Background Checks for Youth Leagues Defeated
A bill to require background checks for volunteers and employees of youth sports clubs failed to pass the Senate Judiciary Committee Wednesday. Opponents said the measure had too many gaps in it. Bente Birkeland has more from the state capitol.
In Colorado, roughly 6 million children play in youth sports clubs, ranging from soccer and baseball to swimming and basketball. Supporters say these sports clubs attract sexual predators because of lax standards.
Senate Bill 48 [.pdf] would have required any employee or volunteer who spends more than five days each month with the children to have a background check.
“Offenders who were in the Catholic Church and in the Boy Scouts, those offenders are leaving those programs and they’re coming to youth sports,” said Michelle Peterson, a child abuse investigator. “There’s absolutely no doubt, and I see that myself.

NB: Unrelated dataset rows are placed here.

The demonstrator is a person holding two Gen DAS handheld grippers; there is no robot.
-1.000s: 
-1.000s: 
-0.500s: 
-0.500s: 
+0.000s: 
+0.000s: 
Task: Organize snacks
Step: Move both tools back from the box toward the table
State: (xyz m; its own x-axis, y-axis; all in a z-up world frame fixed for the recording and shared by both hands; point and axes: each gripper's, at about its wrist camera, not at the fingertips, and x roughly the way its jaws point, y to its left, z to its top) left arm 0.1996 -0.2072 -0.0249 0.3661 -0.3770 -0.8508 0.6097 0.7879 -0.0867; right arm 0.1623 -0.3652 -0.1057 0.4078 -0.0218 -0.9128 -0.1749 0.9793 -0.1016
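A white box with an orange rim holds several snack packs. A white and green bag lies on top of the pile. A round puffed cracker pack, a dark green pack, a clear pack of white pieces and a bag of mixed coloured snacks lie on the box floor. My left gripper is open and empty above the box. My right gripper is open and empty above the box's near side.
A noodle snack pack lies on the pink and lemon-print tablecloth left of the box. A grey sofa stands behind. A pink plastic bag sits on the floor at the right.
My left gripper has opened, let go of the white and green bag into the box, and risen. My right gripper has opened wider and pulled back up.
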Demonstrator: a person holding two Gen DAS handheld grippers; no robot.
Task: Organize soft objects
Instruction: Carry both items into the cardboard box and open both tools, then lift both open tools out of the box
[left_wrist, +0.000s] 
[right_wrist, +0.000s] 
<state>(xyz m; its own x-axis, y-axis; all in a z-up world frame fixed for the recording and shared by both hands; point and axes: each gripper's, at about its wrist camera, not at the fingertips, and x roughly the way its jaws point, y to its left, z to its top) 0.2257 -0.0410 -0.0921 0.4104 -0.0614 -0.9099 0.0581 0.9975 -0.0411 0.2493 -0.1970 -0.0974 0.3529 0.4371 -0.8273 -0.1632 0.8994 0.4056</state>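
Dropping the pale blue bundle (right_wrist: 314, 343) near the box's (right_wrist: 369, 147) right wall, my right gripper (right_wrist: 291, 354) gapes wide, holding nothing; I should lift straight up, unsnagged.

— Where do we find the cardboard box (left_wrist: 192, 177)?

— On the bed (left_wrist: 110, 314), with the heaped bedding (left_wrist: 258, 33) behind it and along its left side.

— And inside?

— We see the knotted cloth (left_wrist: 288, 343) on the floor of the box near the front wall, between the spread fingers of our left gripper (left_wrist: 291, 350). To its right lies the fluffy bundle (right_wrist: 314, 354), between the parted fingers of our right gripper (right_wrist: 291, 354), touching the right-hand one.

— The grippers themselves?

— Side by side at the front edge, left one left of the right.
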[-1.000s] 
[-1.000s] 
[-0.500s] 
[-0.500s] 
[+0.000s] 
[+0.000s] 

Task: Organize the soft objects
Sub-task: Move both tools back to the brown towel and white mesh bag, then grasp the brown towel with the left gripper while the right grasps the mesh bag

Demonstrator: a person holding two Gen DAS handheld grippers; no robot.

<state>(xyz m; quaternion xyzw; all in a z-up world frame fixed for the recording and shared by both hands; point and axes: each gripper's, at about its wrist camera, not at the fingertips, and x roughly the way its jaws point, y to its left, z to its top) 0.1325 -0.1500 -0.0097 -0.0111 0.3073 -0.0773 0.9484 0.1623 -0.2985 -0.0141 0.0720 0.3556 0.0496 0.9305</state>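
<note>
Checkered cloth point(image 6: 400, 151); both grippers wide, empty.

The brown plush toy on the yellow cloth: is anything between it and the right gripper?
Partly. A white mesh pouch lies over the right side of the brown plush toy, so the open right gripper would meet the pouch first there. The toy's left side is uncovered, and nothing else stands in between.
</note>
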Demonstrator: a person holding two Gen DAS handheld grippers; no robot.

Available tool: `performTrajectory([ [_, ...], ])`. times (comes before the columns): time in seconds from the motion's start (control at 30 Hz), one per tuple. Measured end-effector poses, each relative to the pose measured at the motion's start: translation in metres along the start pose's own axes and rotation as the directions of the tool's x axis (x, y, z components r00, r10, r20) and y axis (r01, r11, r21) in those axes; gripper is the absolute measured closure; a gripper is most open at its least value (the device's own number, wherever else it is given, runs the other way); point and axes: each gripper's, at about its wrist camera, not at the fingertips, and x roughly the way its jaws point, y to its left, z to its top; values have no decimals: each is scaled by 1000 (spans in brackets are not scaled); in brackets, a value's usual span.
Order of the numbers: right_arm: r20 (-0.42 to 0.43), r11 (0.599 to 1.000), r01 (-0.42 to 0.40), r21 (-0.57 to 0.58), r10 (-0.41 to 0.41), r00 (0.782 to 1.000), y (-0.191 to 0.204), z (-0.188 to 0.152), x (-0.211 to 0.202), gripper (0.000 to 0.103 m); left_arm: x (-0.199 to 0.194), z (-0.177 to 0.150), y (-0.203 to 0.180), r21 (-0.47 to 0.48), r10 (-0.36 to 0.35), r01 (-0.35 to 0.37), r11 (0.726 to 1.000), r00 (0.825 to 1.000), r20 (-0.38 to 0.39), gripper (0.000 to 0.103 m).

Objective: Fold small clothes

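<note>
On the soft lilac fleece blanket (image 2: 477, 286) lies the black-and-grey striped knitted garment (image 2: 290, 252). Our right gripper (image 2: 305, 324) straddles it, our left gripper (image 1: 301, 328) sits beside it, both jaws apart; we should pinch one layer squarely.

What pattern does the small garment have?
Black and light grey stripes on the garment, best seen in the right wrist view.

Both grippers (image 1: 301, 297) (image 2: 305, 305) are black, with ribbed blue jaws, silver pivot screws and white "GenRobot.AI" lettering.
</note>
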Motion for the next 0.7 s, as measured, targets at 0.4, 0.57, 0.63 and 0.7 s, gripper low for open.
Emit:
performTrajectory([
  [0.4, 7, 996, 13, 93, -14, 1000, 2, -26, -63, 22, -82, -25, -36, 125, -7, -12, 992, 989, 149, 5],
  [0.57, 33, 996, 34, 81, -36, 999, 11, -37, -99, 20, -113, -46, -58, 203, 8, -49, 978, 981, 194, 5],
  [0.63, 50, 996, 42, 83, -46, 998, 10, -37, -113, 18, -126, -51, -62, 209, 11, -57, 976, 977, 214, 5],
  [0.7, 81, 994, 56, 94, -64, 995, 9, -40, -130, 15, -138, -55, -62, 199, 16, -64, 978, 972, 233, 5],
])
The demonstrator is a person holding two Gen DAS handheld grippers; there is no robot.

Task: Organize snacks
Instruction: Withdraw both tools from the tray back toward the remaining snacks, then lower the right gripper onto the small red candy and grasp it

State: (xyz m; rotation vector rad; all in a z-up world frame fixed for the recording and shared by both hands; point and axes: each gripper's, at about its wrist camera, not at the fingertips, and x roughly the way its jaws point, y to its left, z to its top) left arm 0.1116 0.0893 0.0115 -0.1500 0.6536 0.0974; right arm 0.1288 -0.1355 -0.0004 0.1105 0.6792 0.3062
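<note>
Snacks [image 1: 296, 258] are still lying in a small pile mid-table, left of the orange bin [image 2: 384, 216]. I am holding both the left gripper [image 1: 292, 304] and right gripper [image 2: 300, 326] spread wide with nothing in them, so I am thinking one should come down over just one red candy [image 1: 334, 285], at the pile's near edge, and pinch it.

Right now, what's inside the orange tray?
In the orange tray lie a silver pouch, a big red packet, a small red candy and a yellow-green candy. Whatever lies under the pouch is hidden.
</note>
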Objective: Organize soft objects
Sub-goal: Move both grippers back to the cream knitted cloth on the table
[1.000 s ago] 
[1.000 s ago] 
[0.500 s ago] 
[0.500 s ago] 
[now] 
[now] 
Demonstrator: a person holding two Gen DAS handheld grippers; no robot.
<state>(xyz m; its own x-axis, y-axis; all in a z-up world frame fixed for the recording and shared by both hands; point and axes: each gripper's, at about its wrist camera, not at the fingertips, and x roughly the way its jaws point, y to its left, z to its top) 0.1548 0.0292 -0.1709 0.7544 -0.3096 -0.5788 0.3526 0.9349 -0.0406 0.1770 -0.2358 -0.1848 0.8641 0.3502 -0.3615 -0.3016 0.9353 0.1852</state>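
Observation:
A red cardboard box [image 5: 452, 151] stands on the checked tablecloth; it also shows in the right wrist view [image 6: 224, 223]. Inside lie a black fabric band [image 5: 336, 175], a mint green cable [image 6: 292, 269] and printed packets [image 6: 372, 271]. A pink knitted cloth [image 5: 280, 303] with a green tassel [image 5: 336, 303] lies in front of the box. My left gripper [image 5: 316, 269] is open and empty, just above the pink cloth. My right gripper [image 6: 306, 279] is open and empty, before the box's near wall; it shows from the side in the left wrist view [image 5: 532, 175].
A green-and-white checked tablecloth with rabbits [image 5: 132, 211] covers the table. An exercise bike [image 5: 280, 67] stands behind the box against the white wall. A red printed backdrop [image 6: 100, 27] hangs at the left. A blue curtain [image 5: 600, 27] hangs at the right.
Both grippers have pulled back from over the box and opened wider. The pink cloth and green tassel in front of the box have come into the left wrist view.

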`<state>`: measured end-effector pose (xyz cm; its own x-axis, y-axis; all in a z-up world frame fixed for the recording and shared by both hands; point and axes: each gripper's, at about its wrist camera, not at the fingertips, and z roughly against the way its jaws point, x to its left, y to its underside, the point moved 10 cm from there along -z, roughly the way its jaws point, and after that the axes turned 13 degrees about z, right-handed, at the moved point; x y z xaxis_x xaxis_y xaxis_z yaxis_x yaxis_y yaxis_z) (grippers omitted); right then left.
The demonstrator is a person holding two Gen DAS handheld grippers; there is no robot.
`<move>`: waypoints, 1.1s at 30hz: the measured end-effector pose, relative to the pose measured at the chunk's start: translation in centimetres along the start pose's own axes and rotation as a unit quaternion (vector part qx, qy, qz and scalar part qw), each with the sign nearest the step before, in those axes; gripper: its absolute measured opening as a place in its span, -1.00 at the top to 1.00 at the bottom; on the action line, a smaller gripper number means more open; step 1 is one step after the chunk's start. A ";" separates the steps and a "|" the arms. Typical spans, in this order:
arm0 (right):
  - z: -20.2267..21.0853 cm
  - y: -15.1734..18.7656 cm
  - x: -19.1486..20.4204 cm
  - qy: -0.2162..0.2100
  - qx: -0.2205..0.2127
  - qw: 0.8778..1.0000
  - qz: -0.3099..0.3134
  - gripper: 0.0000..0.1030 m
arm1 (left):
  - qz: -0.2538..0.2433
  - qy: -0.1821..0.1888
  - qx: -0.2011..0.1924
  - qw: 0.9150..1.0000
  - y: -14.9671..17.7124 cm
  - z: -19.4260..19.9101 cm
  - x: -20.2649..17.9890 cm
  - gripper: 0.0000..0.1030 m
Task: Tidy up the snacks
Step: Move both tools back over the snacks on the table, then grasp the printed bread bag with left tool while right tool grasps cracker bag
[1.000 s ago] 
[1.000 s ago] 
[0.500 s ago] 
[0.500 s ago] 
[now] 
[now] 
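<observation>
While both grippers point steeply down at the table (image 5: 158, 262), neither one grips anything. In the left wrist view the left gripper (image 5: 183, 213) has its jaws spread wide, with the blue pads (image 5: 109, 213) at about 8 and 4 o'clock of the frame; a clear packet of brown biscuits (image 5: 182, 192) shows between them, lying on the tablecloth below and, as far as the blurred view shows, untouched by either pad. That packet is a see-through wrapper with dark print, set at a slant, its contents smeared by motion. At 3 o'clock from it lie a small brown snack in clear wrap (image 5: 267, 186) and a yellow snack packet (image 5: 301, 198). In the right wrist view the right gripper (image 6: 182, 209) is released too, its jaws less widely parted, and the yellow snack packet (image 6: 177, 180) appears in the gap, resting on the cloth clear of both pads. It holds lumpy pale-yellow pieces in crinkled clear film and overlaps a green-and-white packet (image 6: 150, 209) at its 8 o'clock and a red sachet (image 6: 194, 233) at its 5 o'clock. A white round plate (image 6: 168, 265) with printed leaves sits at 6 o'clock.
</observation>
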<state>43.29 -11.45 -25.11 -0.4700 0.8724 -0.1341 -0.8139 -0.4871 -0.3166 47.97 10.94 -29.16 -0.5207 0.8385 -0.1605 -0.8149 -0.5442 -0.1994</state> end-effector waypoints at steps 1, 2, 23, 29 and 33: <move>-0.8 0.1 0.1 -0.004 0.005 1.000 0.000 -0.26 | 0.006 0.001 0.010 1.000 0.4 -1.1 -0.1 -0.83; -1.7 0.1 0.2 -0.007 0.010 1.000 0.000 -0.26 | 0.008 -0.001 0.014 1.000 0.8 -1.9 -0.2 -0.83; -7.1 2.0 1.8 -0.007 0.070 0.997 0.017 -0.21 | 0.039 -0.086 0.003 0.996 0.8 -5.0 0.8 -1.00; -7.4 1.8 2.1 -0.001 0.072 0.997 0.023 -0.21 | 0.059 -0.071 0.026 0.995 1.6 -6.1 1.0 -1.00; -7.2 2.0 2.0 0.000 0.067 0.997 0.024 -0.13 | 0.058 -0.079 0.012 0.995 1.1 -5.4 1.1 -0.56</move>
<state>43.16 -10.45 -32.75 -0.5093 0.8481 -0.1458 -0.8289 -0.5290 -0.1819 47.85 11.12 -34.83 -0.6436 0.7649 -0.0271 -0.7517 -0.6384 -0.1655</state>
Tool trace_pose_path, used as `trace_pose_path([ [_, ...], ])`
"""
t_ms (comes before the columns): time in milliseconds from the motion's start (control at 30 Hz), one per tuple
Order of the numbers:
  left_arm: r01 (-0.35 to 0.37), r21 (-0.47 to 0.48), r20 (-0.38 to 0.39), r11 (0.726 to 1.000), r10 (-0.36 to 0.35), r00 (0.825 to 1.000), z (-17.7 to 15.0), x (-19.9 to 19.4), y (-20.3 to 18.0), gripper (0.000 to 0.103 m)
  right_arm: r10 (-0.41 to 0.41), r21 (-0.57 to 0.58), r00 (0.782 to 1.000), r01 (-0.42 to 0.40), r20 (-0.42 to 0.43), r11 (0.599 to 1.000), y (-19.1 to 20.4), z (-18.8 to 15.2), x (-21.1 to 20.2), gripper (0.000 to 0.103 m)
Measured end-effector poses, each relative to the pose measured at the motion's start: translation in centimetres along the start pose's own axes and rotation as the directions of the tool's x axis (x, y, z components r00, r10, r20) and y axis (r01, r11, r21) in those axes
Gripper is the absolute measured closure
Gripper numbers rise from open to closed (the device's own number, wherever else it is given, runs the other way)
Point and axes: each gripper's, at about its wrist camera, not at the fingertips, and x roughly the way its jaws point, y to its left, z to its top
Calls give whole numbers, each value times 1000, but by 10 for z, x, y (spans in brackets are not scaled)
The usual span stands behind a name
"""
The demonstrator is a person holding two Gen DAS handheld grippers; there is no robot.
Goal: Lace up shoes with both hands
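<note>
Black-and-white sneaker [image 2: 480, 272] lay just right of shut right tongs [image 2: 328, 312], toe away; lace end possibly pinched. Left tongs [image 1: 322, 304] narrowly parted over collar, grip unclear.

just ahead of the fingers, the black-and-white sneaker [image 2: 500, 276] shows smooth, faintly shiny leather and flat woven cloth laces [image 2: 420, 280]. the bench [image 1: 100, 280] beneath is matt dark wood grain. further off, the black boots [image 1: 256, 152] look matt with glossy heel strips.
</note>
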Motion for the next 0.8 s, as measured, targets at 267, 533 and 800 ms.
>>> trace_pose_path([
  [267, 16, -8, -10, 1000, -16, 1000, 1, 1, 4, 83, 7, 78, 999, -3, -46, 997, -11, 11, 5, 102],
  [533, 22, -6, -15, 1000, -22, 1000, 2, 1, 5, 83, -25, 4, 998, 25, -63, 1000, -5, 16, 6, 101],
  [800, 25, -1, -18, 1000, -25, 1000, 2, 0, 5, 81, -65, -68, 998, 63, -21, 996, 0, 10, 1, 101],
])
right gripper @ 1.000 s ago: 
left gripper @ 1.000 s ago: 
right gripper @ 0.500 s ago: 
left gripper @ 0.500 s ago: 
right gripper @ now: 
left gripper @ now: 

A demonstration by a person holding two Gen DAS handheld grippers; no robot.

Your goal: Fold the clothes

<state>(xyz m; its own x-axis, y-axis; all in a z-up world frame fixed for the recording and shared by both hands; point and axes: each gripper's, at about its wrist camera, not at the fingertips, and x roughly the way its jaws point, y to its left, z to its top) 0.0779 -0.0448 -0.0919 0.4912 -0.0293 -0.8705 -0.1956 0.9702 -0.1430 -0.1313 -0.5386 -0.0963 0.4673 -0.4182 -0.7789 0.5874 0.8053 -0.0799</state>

The Catholic Church, Boy Scouts, they’ve had these incidents, even Penn State. They recognize their gaping holes, their lack of policies, their lack of background checks, so they implemented all this change.”
Peterson was one of nearly a dozen witnesses to testify in favor of the bill. “No one’s requiring anything of these programs and we have 44 million kids across this country paying in these sports.”
Senator Kevin Lundberg [R-Berthoud] and other GOP members of the Judiciary Committee say the state should mandate the background checks, and that the measure would give parents a false sense of security.
“Are background checks really effective?” asked Lundberg. “Or are they just spot-checking the possibility and we end up with 20% possibility that we caught something?”
Jeff Rugel is with a soccer club in Westminster. He also says the underlying assumptions in the bill are wrong. “I do not want to tolerate the concept that youth sports is a cesspool of bad people who are out to hurt your kids. That’s not what’s going on.”
Currently, USA Hockey requires background checks for volunteers and coaches at its affiliate clubs. Colorado’s amateur hockey association says they’ve also included a lot of educational outreach around sexual abuse. For most other sports, it’s up to individual clubs.